1. Algunos papeles higiénicos se sienten más espesos al tacto y este tipo de papel tiene una calidad inferior. Porque, bajo el mismo gramaje, caben menos hojas de papel grueso. Por ejemplo, el papel de grado D tiene aproximadamente 270 o más hojas por cada 500 gramos, mientras que el papel de grado E tiene solo 250 hojas o menos. Por eso, para el mismo peso, es recomendable elegir un paquete de papel higiénico más fino.

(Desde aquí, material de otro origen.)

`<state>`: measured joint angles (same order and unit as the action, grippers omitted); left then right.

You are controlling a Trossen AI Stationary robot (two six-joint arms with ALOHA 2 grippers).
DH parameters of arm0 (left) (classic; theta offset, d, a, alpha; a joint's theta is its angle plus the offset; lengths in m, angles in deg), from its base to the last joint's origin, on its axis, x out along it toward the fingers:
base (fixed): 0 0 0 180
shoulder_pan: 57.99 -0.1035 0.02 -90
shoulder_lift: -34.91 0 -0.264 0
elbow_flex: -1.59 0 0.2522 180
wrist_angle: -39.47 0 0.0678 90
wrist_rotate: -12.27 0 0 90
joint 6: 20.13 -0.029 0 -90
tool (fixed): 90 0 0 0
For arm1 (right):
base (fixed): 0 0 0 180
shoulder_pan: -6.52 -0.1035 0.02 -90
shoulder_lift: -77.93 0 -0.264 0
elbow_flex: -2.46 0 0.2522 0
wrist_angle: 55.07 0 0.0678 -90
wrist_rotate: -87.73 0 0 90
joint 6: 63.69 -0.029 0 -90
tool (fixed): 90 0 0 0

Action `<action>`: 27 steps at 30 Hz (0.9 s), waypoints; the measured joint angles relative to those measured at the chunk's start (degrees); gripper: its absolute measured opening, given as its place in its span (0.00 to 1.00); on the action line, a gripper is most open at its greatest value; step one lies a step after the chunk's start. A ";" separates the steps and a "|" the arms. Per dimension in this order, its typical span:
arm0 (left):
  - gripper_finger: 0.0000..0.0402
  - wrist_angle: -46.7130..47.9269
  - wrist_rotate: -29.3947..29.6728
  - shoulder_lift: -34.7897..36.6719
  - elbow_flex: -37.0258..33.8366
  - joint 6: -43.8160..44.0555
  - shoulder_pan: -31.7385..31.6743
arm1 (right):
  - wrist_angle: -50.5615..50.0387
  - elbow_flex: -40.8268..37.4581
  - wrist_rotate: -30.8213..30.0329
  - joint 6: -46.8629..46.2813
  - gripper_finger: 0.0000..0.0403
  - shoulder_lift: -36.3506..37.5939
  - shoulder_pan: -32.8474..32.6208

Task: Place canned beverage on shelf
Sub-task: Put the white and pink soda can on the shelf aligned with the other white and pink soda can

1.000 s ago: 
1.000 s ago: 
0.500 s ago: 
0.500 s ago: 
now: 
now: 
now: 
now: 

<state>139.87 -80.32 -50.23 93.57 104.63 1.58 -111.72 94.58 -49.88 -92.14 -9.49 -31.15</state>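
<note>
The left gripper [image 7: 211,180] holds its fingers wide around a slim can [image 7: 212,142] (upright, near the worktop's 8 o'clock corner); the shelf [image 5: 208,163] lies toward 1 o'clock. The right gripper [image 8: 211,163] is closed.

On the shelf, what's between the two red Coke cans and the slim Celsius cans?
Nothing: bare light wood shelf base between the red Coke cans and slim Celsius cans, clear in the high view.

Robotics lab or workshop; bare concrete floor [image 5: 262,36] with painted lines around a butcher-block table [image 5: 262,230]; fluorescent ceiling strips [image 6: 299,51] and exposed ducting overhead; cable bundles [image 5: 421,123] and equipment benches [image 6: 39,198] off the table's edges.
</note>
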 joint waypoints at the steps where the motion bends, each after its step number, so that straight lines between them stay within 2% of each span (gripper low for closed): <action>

2. Debido a que el papel higiénico se vende por peso, algunos fabricantes pueden agregar más rellenos durante el proceso de producción. El papel así producido es grueso y duro, lo que supone ciertos riesgos para la salud humana. Por eso, a la hora de comprar, conviene elegir papel higiénico con una textura más suave.
3. Todo el proceso de producción de papel higiénico se realiza a altas temperaturas. Si el embalaje no se realiza a tiempo, está incompleto o se almacena incorrectamente, puede provocar humedad y contaminación en el papel. Por eso, a la hora de seleccionar, es necesario elegir productos que estén bien envasados y que tengan una fecha de producción más cercana.
4. Preste atención al estándar industrial (QB2500-2000) del Ministerio de Industria Ligera para papel higiénico arrugado, que divide el papel higiénico arrugado en dos tipos: papel en rollo pequeño y papel cortado con cuchilla. Los indicadores técnicos se dividen en cinco niveles: A, B, C, D y E. El papel higiénico cortado con cuchillo pertenece a dos niveles: D y E. Al comprar, preste atención al texto del paquete. Si en él se indica el estándar de ejecución: GB2500-2000 D-1, indica que el papel higiénico pertenece al nivel D y es de buena calidad.